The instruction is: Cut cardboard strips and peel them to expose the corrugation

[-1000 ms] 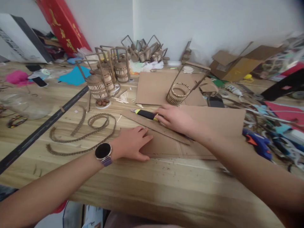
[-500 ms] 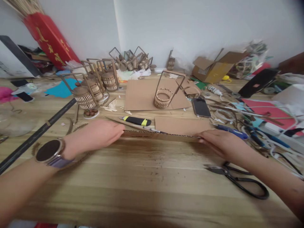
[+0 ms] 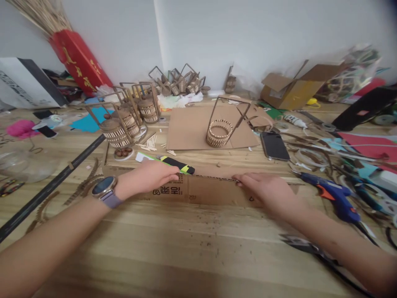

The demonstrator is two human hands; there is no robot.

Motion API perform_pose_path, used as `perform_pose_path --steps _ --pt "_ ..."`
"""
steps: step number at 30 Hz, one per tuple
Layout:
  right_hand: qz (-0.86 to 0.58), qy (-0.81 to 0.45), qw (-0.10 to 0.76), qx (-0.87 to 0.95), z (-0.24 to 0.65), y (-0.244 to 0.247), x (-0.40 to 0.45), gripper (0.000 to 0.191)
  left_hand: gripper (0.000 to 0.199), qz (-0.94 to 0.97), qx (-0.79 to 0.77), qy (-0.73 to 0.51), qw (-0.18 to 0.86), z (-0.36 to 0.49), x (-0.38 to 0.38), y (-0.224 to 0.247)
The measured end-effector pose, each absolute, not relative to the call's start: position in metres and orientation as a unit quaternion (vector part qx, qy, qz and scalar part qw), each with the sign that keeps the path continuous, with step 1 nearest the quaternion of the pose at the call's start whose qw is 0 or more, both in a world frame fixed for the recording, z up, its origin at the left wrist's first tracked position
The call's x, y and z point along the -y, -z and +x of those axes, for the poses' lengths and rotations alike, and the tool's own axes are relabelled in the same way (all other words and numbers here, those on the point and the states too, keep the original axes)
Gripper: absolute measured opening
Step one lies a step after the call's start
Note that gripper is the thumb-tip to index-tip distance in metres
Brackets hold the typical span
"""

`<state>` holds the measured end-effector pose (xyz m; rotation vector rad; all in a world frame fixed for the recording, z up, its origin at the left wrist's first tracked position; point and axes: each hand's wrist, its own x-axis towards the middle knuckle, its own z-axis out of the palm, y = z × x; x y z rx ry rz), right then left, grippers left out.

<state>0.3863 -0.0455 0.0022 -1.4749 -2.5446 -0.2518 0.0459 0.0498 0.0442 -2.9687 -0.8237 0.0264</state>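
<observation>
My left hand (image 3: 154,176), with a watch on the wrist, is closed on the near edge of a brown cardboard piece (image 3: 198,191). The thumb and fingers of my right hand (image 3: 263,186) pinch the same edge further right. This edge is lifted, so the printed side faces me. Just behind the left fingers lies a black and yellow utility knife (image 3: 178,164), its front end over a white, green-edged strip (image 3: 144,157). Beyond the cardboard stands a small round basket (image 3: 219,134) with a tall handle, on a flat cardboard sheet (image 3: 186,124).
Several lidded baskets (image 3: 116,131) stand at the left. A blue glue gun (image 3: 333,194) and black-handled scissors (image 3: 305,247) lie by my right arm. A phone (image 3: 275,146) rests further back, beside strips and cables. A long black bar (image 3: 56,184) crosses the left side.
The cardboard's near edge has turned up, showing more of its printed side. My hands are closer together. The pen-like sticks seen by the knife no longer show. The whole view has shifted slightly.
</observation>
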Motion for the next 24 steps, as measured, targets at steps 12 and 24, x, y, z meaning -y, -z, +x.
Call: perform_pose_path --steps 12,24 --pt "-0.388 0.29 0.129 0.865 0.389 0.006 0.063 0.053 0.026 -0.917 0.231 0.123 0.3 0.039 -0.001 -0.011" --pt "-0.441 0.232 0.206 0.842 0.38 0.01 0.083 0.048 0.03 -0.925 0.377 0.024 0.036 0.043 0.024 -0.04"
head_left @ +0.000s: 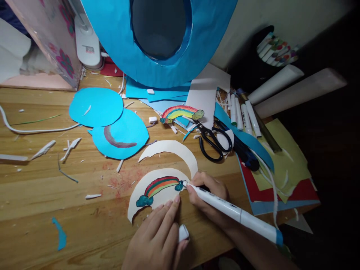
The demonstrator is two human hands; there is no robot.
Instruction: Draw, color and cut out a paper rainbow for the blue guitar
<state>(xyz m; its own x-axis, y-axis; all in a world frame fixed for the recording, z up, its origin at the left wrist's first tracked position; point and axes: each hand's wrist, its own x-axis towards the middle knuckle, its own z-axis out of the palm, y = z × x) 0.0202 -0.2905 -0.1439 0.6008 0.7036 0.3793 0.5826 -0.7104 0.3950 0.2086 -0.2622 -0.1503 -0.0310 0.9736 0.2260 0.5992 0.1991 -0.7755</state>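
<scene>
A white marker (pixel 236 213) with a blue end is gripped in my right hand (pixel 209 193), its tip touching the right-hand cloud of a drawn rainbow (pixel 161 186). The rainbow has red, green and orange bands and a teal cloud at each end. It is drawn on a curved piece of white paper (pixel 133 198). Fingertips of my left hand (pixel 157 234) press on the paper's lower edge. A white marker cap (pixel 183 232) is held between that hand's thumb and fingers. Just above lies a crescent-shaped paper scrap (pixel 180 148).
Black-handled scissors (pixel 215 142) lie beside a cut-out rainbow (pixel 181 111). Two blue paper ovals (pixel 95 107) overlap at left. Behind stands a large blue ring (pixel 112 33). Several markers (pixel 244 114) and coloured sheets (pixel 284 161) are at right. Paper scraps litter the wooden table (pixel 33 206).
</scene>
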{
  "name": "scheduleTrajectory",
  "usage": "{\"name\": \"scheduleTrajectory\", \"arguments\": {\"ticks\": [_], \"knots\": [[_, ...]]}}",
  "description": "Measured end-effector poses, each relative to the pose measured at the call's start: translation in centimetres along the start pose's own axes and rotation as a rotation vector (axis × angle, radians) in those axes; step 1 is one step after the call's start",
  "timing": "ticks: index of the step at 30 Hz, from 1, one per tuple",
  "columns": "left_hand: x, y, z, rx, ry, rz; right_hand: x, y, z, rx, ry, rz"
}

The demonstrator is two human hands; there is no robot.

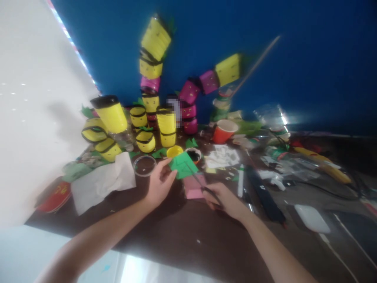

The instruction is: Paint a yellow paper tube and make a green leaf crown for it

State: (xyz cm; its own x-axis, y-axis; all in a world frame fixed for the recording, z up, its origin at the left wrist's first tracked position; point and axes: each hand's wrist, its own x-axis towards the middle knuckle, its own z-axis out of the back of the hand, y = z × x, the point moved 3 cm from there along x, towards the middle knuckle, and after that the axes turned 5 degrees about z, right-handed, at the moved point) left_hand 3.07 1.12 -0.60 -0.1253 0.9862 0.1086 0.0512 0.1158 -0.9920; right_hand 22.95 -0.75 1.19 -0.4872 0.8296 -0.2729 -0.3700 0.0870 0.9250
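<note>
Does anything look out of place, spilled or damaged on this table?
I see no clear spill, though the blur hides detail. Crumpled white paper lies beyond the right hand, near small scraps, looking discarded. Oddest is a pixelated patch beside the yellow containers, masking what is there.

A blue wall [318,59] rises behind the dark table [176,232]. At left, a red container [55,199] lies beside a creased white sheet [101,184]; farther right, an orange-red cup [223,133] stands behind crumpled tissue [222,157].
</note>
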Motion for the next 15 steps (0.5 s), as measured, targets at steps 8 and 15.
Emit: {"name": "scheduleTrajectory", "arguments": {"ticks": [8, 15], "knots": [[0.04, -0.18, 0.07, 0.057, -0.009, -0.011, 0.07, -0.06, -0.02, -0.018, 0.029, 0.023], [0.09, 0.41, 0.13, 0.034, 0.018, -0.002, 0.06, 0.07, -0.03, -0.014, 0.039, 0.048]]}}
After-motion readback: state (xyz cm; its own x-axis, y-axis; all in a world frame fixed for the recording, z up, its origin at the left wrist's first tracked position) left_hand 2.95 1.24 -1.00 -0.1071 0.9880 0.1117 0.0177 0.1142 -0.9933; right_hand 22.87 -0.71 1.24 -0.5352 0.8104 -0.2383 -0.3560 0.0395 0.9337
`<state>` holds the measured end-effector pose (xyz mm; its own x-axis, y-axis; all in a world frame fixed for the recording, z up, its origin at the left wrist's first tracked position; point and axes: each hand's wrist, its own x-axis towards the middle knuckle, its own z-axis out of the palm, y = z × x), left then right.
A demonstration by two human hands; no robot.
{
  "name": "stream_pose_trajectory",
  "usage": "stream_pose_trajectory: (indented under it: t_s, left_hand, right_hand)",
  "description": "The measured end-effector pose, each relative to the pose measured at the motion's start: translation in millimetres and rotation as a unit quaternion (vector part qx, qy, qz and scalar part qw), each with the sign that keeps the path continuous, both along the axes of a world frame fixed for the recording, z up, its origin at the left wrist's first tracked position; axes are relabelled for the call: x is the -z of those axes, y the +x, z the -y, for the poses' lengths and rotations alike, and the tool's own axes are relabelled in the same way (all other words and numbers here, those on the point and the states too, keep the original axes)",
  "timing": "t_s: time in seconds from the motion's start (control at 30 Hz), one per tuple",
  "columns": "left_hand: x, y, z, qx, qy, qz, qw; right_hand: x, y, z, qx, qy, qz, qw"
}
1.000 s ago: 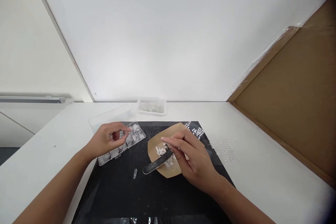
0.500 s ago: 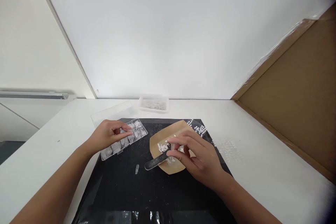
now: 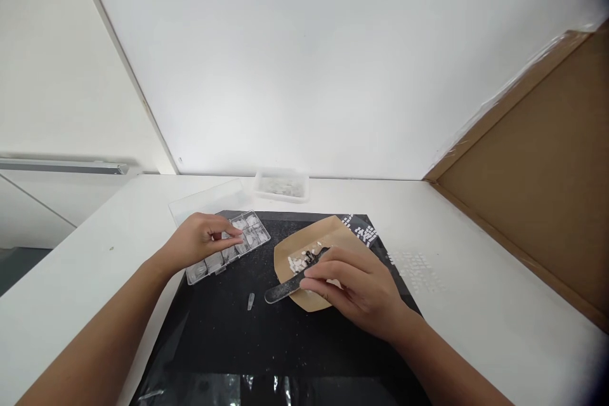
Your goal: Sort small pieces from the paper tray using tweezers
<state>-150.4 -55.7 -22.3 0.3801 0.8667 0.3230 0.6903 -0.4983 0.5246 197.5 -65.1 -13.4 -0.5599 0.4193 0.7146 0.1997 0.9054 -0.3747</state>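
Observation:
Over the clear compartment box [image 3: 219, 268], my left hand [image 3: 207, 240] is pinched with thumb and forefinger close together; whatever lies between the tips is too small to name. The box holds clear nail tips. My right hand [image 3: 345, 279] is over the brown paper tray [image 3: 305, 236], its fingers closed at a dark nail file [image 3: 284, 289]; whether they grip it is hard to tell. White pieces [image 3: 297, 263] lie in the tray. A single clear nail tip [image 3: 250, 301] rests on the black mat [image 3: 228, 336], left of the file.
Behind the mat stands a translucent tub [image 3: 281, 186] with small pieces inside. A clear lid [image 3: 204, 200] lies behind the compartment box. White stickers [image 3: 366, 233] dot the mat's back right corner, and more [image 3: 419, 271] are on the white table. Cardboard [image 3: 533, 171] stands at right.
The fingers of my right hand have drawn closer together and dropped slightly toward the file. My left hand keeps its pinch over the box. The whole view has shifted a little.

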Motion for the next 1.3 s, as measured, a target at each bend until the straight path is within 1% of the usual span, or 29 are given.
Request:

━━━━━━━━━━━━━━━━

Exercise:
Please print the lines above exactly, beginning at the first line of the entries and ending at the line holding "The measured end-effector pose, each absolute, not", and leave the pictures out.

Your solution:
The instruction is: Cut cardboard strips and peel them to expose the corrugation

[-1000 ms] 
[-500 ms] 
[+0 ms] 

The demonstrator is two human hands; there is no robot.

Motion API perform_pose_path, used as `perform_pose_path --steps _ --pt "_ ..."`
"""
steps: step number at 30 Hz, one per tuple
Layout:
  right_hand: qz (-0.86 to 0.58), qy (-0.81 to 0.45), qw (-0.10 to 0.76), qx (-0.87 to 0.95), z (-0.24 to 0.65), y (-0.244 to 0.247), x (-0.40 to 0.45), gripper (0.000 to 0.191)
  left_hand: gripper (0.000 to 0.199), qz (-0.94 to 0.97), qx (-0.79 to 0.77), qy (-0.73 to 0.51), qw (-0.18 to 0.86), z (-0.36 to 0.49), x (-0.38 to 0.38), y (-0.224 to 0.247)
The measured end-effector pose, each absolute, not relative to the call's start: position in metres and orientation as a unit quaternion (vector part qx, qy, qz and scalar part qw), each with the sign that keeps the path continuous, with step 1 nearest the quaternion of the pose at the call's start whose qw is 0 or more, both in a world frame fixed for the recording, z up, its origin at the left wrist's first tracked position

The response to the exercise is complete.